FAIR and its Origins
OverviewQuestions:Objectives:
What is FAIR and the FAIR Guiding Principles?
Where does FAIR come from?
Requirements:
Identify the FAIR principles and their origin.
Explain the difference between FAIR and open data.
Contextualise the main principles of FAIR around the common characteristics of identifiers, access, metadata and registration.
Time estimation: 40 minutesSupporting Materials:Published: Mar 26, 2024Last modification: Mar 27, 2024License: Tutorial Content is licensed under Creative Commons Attribution 4.0 International License. The GTN Framework is licensed under MITpurl PURL: https://gxy.io/GTN:T00433version Revision: 2
FAIR as an acronym, its origins and its guiding principles are introduced.

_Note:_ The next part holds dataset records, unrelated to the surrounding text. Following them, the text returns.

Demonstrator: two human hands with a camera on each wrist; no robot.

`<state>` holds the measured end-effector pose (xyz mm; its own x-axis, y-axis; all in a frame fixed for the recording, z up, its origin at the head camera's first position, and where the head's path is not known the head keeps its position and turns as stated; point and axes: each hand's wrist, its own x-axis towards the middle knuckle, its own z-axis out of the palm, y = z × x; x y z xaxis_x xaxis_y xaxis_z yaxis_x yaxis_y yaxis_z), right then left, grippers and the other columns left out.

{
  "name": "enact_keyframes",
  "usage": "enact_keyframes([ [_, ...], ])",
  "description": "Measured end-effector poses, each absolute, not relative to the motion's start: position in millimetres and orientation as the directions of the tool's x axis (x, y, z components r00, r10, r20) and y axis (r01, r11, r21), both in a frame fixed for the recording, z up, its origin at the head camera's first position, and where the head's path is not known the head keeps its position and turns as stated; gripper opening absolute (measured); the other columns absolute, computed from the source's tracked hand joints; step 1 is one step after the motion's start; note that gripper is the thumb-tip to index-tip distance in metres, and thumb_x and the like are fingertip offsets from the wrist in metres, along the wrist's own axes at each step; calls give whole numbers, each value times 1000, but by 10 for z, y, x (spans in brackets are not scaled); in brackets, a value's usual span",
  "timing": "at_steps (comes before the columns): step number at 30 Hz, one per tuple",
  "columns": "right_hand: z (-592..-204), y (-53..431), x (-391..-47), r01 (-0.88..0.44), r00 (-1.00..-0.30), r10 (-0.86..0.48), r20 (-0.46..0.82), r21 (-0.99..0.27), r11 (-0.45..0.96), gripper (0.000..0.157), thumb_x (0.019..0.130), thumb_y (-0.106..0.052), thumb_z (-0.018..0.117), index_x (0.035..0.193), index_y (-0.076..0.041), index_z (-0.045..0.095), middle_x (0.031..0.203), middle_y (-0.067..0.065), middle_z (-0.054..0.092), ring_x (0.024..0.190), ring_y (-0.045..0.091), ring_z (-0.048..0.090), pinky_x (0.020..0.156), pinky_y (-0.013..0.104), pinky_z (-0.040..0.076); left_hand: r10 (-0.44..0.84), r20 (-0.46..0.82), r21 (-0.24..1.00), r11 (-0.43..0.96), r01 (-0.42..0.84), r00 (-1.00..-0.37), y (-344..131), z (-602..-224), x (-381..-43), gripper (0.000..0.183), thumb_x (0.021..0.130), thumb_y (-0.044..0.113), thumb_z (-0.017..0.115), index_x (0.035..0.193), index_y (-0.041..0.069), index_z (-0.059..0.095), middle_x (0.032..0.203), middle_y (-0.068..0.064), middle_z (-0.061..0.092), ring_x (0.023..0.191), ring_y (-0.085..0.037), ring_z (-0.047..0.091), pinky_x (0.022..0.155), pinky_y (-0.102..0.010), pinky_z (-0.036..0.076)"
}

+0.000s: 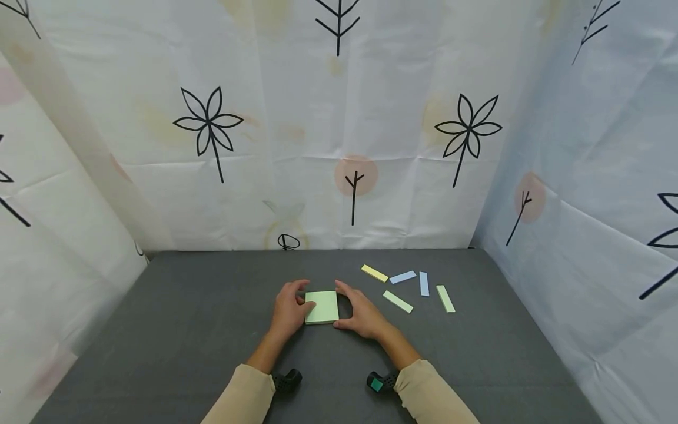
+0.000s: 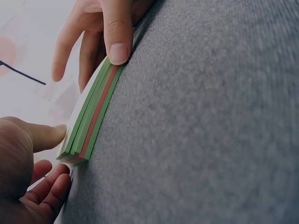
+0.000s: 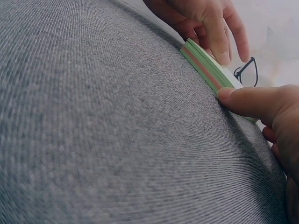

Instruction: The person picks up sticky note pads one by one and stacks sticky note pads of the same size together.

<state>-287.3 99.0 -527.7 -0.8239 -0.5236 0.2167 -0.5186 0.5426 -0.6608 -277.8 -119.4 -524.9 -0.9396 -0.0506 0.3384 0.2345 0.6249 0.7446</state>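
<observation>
Pinching the green pad (image 1: 323, 308) from both sides: your left hand (image 1: 288, 308) has its thumb over the left edge, fingers curled; your right hand (image 1: 364, 313) clamps thumb and fingers at the right corners. It's on the grey table (image 1: 185, 330), left of five paper strips (image 1: 403, 277).

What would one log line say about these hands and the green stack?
left hand: thumb on left edge of green stack | right hand: thumb on near side | five colored strips: right of stack
</observation>
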Motion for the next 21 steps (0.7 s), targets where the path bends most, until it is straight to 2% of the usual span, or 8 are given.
enact_keyframes([
  [6,-5279,988,-2882,-529,-817,-531,224,-658,536,91,80,-22,82,153,-8,29,142,7,50,132,30,41,103,50,36,-13,322,728,643,239,-947,-1276,-5281,-2718,42,79,10,80,119,8,67,107,-9,61,85,-22,59,73,-43,50],
  [11,-5275,986,-2880,-529,-818,-529,226,-658,537,91,79,-21,83,152,-7,29,142,7,51,132,30,41,103,50,36,52,311,682,683,260,-949,-1342,-5293,-2648,40,80,15,81,118,10,69,113,-10,64,97,-28,59,82,-48,47],
  [16,-5266,981,-2878,-530,-817,-530,227,-657,536,92,79,-21,83,152,-7,29,142,8,51,131,30,42,102,50,37,74,273,690,680,249,-959,-1366,-5271,-2575,39,82,19,79,119,10,69,119,-12,64,110,-34,55,93,-53,42],
  [21,-5268,981,-2880,-526,-819,-529,222,-656,541,91,79,-21,82,152,-7,29,142,8,50,131,30,42,102,51,37,54,238,693,690,209,-970,-1335,-5261,-2542,40,83,21,78,121,11,69,121,-12,64,112,-34,53,95,-53,41],
])
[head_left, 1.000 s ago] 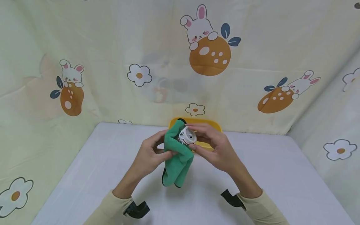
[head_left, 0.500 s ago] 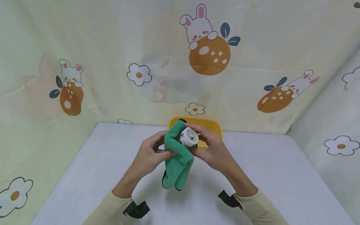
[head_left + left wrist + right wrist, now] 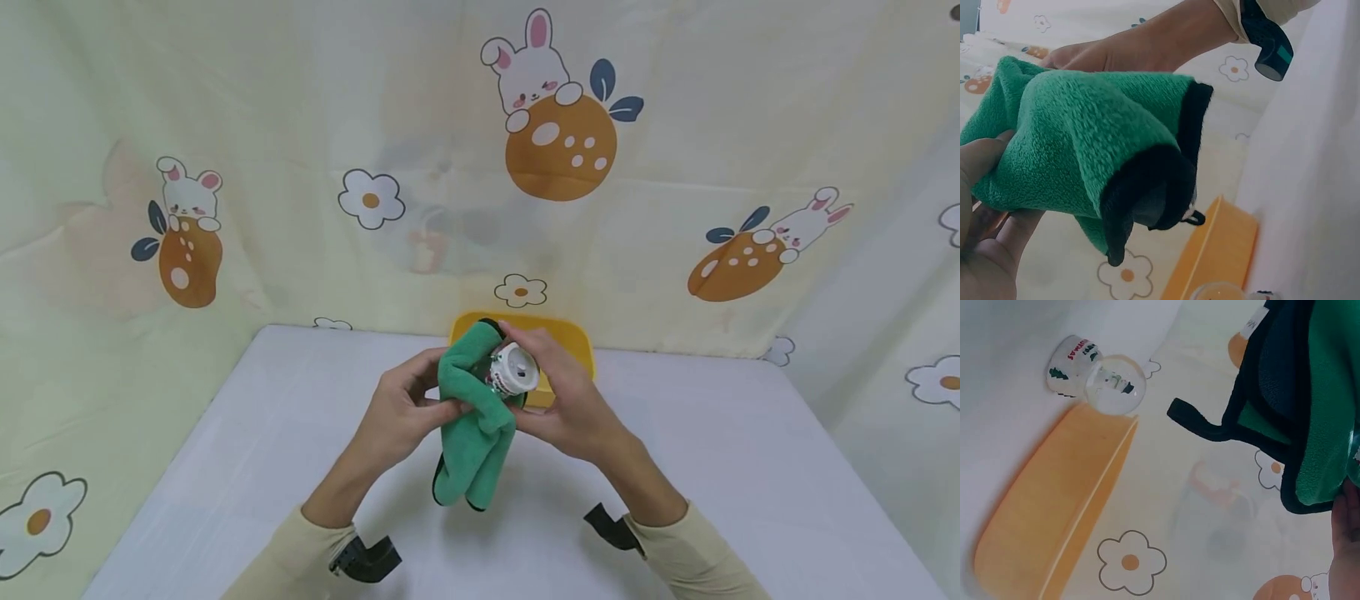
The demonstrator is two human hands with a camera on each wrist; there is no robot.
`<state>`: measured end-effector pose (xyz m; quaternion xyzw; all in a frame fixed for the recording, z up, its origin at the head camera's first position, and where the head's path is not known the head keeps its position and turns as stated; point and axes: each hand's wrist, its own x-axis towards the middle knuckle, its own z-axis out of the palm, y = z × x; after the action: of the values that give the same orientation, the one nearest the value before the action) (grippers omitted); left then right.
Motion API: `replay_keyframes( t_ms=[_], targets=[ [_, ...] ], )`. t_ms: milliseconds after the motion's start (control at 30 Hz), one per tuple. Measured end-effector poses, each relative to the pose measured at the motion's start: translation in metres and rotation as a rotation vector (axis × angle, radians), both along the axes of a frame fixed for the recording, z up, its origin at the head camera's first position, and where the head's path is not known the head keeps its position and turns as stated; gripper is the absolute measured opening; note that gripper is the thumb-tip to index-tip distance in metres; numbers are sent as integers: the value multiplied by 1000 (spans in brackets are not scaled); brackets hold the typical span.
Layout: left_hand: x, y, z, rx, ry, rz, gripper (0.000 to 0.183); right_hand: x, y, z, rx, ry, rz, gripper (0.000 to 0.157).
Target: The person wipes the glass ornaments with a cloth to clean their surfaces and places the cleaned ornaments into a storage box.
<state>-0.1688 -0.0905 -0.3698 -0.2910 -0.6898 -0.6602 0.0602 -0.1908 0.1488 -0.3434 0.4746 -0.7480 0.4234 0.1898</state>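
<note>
A green plush towel [image 3: 468,392] with black trim hangs folded round a small ornament, probably a snow globe. Only its white printed base [image 3: 515,369] with a hollow underside shows, tilted to the right; the rest is inside the cloth. My left hand [image 3: 405,408] grips the towel from the left, thumb in front. On the other side, my right hand [image 3: 566,400] curls round the towel and ornament, index finger along the upper black-trimmed corner and thumb below. In the left wrist view the towel [image 3: 1085,137] hides most of the right hand's fingers.
A yellow bin [image 3: 566,333] stands behind the hands against the patterned curtain [image 3: 300,167]. In the right wrist view, a clear snow globe [image 3: 1116,387] with a white printed base lies on the white table [image 3: 997,425] beside that bin [image 3: 1041,500].
The ornament's base has shifted right and turned to face further right. My right hand's fingers have slid from the base onto the towel round it. The left hand stays put.
</note>
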Motion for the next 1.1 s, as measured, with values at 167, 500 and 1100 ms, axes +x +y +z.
replay_keyframes(
  t_ms=[167, 500, 1100],
  targets=[
    [-1, 1, -1, -1, -1, -6, 53, 0, 1, 3, 10, -1, 14, 94],
    [-1, 0, -4, 14, 8, -18, 55, 5, 11, 16, 160, 4, -39, 101],
    [-2, -14, 7, 44, -10, 14, 52, 15, 24, 30, 181, -26, -167, 73]
  ],
)
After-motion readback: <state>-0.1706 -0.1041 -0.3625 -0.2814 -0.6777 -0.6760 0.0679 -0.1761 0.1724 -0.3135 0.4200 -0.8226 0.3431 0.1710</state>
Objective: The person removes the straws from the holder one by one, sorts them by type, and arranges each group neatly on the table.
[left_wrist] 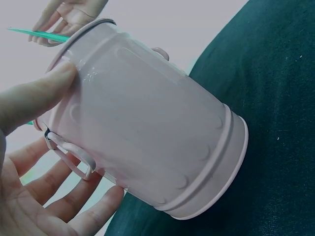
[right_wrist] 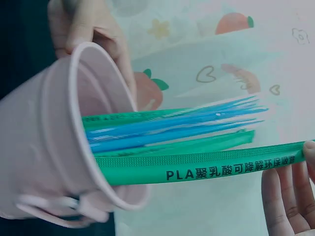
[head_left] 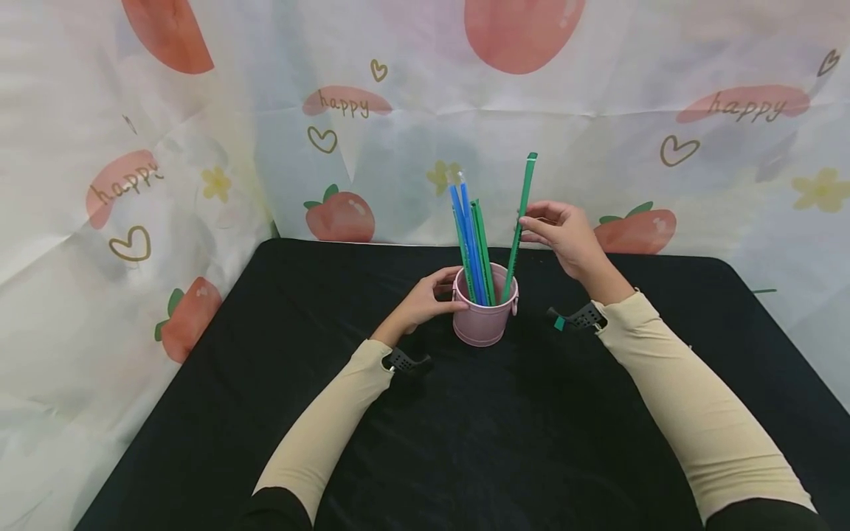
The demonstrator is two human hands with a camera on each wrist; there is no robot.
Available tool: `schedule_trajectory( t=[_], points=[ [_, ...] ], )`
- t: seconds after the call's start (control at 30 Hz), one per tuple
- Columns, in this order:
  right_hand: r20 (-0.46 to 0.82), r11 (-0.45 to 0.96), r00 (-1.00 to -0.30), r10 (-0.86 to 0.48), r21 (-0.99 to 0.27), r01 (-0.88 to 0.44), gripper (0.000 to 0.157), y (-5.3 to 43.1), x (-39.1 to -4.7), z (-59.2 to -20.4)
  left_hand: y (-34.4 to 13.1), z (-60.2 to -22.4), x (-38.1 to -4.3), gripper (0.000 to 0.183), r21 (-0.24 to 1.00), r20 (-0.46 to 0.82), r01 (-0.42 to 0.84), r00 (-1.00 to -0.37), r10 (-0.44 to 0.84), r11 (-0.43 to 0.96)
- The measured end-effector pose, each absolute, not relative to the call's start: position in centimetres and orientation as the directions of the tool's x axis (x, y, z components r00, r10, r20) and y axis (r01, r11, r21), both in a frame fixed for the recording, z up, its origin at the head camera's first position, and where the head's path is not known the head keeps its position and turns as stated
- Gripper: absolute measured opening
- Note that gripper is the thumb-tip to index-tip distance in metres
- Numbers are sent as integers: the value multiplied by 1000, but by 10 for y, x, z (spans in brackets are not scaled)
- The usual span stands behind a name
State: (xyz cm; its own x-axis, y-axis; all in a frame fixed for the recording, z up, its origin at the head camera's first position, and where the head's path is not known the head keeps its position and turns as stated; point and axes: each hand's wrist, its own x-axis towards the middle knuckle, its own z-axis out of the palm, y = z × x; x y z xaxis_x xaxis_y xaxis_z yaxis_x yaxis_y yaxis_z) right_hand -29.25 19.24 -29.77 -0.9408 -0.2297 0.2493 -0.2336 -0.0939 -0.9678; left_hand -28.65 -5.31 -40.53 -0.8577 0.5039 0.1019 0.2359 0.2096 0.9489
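Left hand [head_left: 425,301] half-curls round the pink pail [head_left: 481,326] at nine o'clock, seemingly steadying it on the black tabletop [head_left: 491,435]; over at two, right hand [head_left: 563,232] pinches, fingertips closed, a green-wrapped straw [head_left: 514,251] above the rim, probably for control, its foot inside!

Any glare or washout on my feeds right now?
Head: even light, though the black tablecloth shows little detail; left wrist: hazy, backdrop washed nearly white, small glint on the pink bucket; right wrist: pale and hazy, yet print on the held green wrapper is readable.
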Motion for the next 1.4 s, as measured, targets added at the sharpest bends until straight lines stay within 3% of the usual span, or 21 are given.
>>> schedule_trajectory(
  t=[0.7, 1.1, 1.4],
  points=[
    [353, -164, -917, -183, -931, -326, 10, 220, -290, -237, -52, -411, -289, 64, 944, 134, 265, -853, 505, 197],
    [319, -42, -931, -180, -948, -317, 11, 256, -282, -243, -52, -411, -289, 64, 940, 119, 258, -860, 497, 222],
    [219, 111, -965, -145, -965, -236, 12, 291, -274, -265, -52, -409, -287, 64, 960, 92, 208, -868, 489, 187]
  ],
)
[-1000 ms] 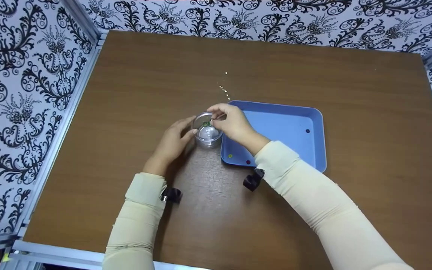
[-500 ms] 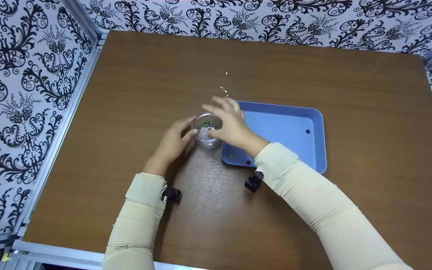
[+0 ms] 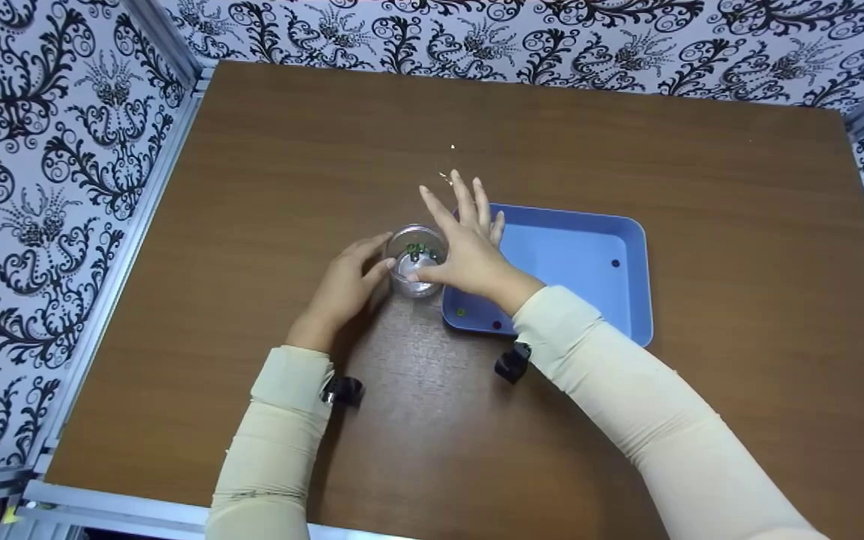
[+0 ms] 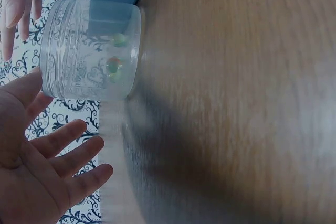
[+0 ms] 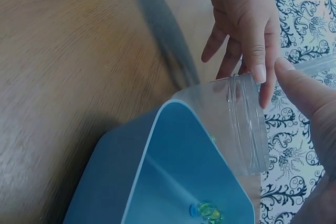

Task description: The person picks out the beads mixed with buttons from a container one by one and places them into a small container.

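A clear plastic jar (image 3: 418,285) stands lidless beside the left end of a blue tray (image 3: 567,217). Several small green beads (image 3: 417,248) lie in it; the left wrist view shows a reddish spot among them. The left hand (image 3: 349,285) touches the jar's left side at the rim with thumb and index finger, its other fingers spread apart. Over the jar's right side and the tray's left end is the right hand (image 3: 469,255), fingers stretched and fanned, thumb tip at the jar's rim. Nothing shows between its fingers.
In the tray are a yellow-green bead (image 3: 460,312), a dark red bead (image 3: 497,325) and a dark bead (image 3: 615,263). Small pale glints (image 3: 445,178) dot the brown table (image 3: 312,150) behind the tray. Patterned panels (image 3: 477,37) border the table.
The right hand's pinched fingers have opened and spread out over the jar and tray edge. More beads now show in the jar. The left hand has stayed in place.
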Available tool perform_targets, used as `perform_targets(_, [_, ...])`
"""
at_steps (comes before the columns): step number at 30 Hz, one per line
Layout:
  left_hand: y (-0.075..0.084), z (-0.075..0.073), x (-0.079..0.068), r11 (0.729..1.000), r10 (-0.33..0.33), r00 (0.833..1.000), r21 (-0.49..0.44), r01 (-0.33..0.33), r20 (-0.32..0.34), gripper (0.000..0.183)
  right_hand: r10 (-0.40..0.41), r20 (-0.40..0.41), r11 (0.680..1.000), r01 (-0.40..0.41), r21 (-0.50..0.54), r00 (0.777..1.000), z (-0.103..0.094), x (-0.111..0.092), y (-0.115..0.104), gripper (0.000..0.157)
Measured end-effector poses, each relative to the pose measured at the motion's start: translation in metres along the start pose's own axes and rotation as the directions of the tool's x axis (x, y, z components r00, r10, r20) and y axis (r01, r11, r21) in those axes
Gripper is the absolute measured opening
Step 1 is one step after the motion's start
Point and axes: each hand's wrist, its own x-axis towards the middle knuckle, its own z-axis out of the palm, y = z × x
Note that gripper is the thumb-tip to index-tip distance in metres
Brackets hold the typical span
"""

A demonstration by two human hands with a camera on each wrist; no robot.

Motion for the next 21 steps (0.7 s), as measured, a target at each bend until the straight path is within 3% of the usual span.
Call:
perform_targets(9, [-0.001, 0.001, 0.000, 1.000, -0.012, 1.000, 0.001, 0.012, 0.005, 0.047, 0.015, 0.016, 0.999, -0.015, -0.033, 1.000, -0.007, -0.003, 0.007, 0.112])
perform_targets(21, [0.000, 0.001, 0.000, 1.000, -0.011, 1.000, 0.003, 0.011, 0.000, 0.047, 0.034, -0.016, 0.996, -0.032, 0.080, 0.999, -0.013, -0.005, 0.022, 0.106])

Learners will be able to explain the difference between FAIR and open data and contextualise the main principles of FAIR around the common characteristics of identifiers, access, metadata and registration.
AgendaIn this tutorial, we will cover:
FAIR
The concepts underlying the FAIR principles are intuitively grounded in good scientific practice, though formalising them as easily measurable is not straightforward. Being completely ‘FAIR’ is somewhat of an ideal, where it is often more pragmatic to be ’FAIR enough’ for a particular purpose or use case.
FAIR’s primary goal is to maximise data reuse by researchers. The FAIR principles enable reuse by helping researchers share and manage their data, though FAIR is not limited to data alone and can be applied to services, software, training and workflows. The word FAIR is an acronym, derived from its major components: ‘F’indable, ‘A’ccessible, ‘I’nteroperable, and ‘R’eusable which form the foundation of the FAIR Guiding Principles.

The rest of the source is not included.